NC: ...is it possible that it was just misunderstood?
NC (vo): I'm not saying you have to like the film, as I said before, there's perfectly sound reasons to find it kind of annoying at times. But the arguments given in the past of it either being too dark or too weird doesn't seem to hold up anymore. We have opened up to the darker stuff and we have become more aware of strange clingy people in our everyday lives. Knowing this now, a lot of this is a lot funnier than you may remember. And compared to other things today, it's not even really that dark. Yeah, it's got some heavy shadows and weird shots, but the story itself, is it really that intense when you compare it to other dark comedies? Perhaps, much like Zoolander, if we're willing to relax and just accept the bizarreness of this scenario, especially now understanding the context more, there can be a pretty clever comedy.
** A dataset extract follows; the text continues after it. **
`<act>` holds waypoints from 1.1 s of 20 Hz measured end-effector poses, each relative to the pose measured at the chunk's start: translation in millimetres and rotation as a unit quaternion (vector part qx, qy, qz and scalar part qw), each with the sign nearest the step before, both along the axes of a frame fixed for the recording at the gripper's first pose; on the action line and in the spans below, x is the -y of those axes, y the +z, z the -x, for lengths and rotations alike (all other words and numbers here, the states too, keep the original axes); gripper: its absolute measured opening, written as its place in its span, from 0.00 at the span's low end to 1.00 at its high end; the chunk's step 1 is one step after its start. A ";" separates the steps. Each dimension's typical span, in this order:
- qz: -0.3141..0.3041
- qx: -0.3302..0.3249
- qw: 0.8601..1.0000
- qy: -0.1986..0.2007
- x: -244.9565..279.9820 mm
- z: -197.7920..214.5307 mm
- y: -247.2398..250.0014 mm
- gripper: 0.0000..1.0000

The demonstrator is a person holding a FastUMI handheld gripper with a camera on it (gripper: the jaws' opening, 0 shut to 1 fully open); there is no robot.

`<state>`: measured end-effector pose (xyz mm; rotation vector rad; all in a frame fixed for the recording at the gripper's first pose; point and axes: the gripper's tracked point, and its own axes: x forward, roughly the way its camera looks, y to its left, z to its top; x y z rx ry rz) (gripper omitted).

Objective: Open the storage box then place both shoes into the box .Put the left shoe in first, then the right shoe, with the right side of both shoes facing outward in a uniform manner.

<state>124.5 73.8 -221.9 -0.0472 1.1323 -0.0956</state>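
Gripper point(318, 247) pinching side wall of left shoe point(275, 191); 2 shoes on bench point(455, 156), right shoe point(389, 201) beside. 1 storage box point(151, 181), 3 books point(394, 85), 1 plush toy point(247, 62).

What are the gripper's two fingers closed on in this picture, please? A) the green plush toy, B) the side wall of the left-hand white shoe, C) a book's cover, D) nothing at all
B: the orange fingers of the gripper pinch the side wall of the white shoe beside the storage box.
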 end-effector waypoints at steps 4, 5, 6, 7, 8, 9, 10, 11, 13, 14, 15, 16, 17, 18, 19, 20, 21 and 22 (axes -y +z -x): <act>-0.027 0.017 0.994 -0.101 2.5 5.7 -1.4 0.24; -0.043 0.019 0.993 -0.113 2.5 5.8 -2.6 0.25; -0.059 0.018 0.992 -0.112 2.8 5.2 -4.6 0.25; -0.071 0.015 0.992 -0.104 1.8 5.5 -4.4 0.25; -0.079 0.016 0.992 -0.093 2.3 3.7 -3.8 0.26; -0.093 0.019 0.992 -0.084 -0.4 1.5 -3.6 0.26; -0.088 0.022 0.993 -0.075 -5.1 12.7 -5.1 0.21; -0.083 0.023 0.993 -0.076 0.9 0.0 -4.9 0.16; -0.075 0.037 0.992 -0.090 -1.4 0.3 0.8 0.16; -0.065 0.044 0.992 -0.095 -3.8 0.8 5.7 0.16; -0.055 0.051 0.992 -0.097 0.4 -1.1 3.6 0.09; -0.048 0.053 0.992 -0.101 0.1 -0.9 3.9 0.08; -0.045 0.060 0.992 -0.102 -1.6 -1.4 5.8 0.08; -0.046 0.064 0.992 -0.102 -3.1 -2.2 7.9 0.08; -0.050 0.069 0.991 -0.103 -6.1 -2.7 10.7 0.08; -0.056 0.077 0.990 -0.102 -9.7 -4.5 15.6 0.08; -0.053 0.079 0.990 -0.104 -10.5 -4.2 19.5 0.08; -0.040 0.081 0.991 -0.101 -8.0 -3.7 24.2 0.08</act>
Watch it again this time and don't take it too seriously. The idea is wouldn't it be funny if the social shut-in you knew could do such over-the-top things, not that he actually is. It's an exaggeration, like a lot of great comedy. And it's definitely worth giving another chance. Yeah, it's still odd, and not every joke gets a laugh, but it deserves to be judged again with the more updated knowledge of its subject matter. It doesn't say or do anything shocking, it's just a funny film about extremes. At its heart, it's just a dumb, goofy comedy but it's a clever dumb, goofy comedy. And one that you can go back, rewatch, and probably say to yourself, "Hey, this isn't too dark for me."
NC: I'm the Nostalgia Critic. I remember it so you don't have to.